Pay hike for 100,000

UPDATE: 8:50 p.m.

The B.C. government says it's planning to increase the provincial minimum wage to $15 an hour by 2021.

Labour Minister Harry Bains said Tuesday a fair wages commission will be established in the coming weeks to plan how to raise the rate without hurting businesses.

"I think what we are doing is going with a responsible, fair approach so that the businesses know that it's predictable, it's incremental increases going forward so they can look at their structure, their costs ahead of time and knowing fully well what their costs will be," he said.

A 50-cent increase announced by the previous Liberal government will go ahead as planned on Sept. 15, bringing the wage to $11.35 per hour, Bains said.


ORIGINAL: 2:45 p.m.

The lowest paid workers in the province are getting a raise.

Only a few weeks after taking power, the provincial NDP are giving minimum wage workers a pay hike as they inch toward an eventual $15 minimum wage.

Workers will be receiving a 50-cent increase in September..

Premier John Horgan said moving toward a $15 minimum wage is long overdue in making life more affordable for British Columbians.

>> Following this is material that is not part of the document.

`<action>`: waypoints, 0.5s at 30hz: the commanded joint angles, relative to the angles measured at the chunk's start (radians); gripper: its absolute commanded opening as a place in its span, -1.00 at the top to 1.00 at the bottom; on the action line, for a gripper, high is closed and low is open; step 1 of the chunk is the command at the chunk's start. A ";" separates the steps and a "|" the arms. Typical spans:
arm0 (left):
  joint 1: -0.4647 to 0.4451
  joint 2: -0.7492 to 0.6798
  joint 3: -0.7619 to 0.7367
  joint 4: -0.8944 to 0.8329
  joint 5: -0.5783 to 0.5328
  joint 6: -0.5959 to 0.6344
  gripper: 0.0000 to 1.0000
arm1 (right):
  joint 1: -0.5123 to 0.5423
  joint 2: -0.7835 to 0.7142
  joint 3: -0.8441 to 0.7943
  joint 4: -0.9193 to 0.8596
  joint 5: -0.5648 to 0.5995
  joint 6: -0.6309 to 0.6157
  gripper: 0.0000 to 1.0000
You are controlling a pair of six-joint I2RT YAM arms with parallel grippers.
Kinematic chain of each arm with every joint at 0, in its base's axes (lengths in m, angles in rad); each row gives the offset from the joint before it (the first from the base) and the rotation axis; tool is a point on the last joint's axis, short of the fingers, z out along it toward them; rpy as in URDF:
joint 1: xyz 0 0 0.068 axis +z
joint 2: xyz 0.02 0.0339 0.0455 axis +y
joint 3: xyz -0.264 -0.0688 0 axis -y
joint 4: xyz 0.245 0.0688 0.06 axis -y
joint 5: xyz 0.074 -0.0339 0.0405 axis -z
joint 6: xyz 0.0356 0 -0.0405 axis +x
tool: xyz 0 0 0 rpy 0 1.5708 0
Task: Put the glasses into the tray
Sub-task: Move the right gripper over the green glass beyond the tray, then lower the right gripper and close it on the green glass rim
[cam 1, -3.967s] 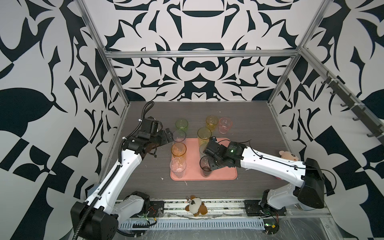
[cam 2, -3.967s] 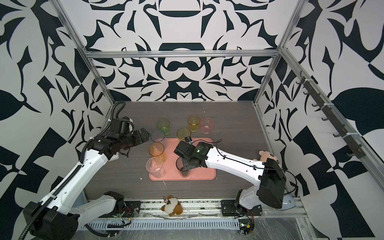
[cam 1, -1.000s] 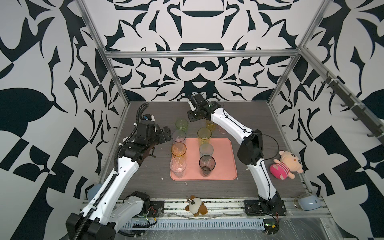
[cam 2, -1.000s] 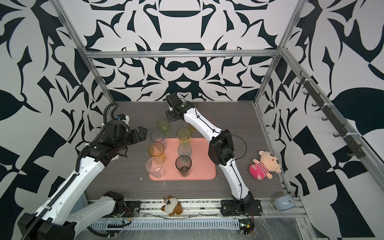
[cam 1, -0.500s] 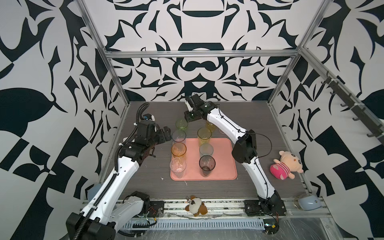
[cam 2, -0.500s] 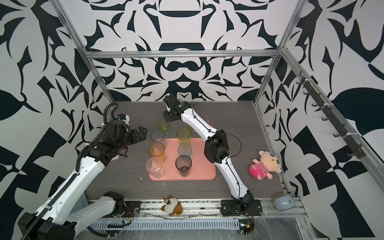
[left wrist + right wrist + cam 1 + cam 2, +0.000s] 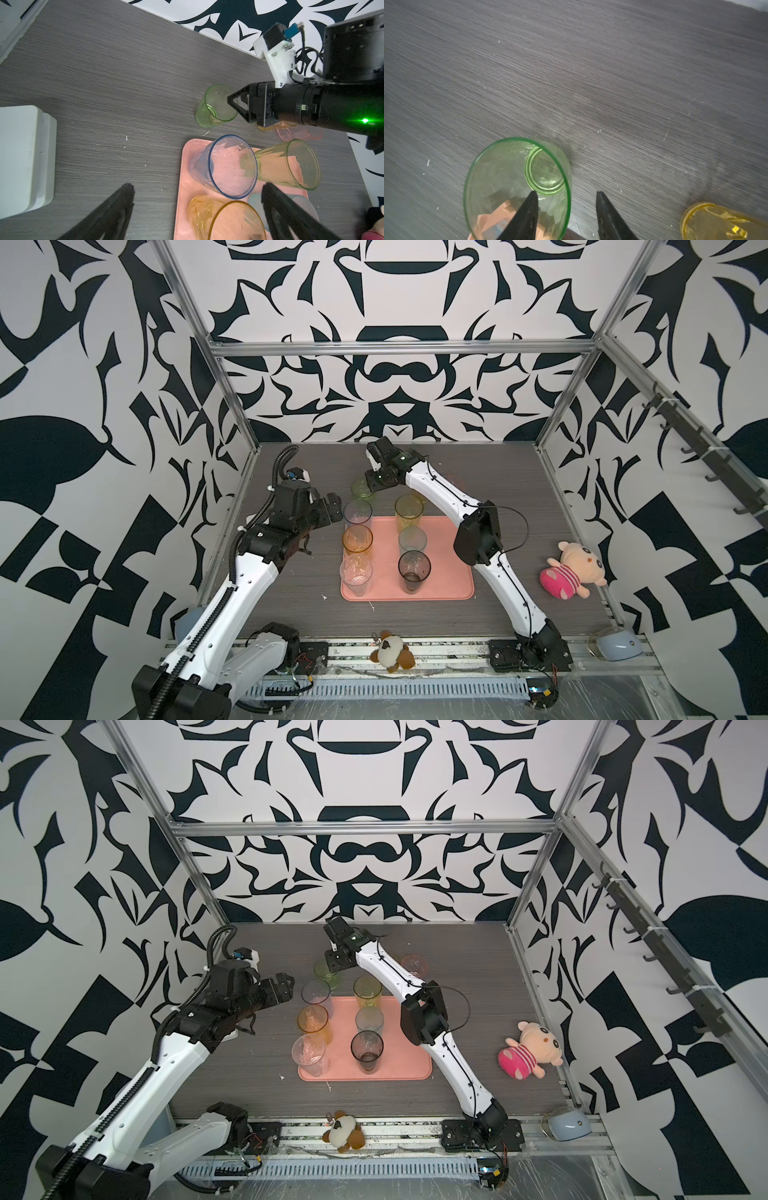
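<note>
The salmon-pink tray (image 7: 449, 572) (image 7: 407, 1056) holds several glasses, among them a blue-rimmed one (image 7: 357, 512) (image 7: 228, 166), an orange one (image 7: 356, 539) and a smoky one (image 7: 414, 570). Behind the tray a short green glass (image 7: 360, 489) (image 7: 517, 187) stands on the table. My right gripper (image 7: 368, 485) (image 7: 565, 192) is open, with one finger inside this glass and one outside its rim. A pink glass (image 7: 414, 964) and a yellow one (image 7: 716, 222) stand to its right. My left gripper (image 7: 332, 506) (image 7: 197, 185) hangs wide open and empty beside the blue-rimmed glass.
A pink plush pig (image 7: 571, 570) lies at the right edge of the table. A small plush dog (image 7: 392, 653) sits on the front rail, and a pale blue container (image 7: 615, 647) at the front right. A white box (image 7: 22, 160) lies left of the tray.
My right gripper has come down and to the left from the back of the table and now straddles the green glass's rim. The left arm has barely moved.
</note>
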 commanded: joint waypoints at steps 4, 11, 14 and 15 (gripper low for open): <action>-0.002 0.003 -0.012 0.008 -0.003 0.010 -0.99 | 0.006 -0.010 0.049 -0.004 0.011 0.028 0.09; -0.002 0.004 -0.013 0.010 -0.004 0.007 -0.99 | 0.006 -0.003 0.048 0.008 0.010 0.034 0.40; -0.003 0.004 -0.014 0.008 -0.006 0.008 -0.99 | 0.006 0.001 0.049 0.011 0.007 0.035 0.49; -0.003 0.002 -0.015 0.006 -0.006 0.007 -0.99 | 0.005 0.003 0.049 0.012 0.003 0.036 0.51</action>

"British Columbia's lowest-paid workers need a raise," Horgan said. "The action we're taking will make life better for working parents, seniors, new Canadians, students and more - these are people struggling to get by."

As of Sept. 15, the minimum wage will jump from $10.85 per hour to $11.35 per hour, giving B.C. the third-highest minimum wage in Canada - up from seventh.

"Today's increase and our commitment to the $15 minimum wage will benefit almost 100,000 British Columbians who have been getting by on one of the lowest minimum wages in the country," said Horgan, adding that 62 per cent of minimum-wage earners are women.

Labour Minister Harry Bains said details around a fair wages commission's composition and terms of reference will be announced in the coming weeks.

The commission will submit its first report within 90 days of its first meeting.

"We've listened to business owners, who have told us gradual, predictable increases are the way to go to minimize the impact on their businesses," Bains said. "And they recognize that the move to a $15 minimum wage is good for retention for their businesses, and good for the B.C. economy."

Liquor servers' wages are also rising by 50 cents to $10.10 per hour.

Other minimum-wage provisions in the employment standards regulation will receive increases in line with the general minimum-wage increase of 4.6 per cent, including the daily rate for live-in home support workers and live-in camp leaders, as well as the monthly rates for resident caretakers and the minimum farm worker piece rates for harvesters of certain fruits and vegetables.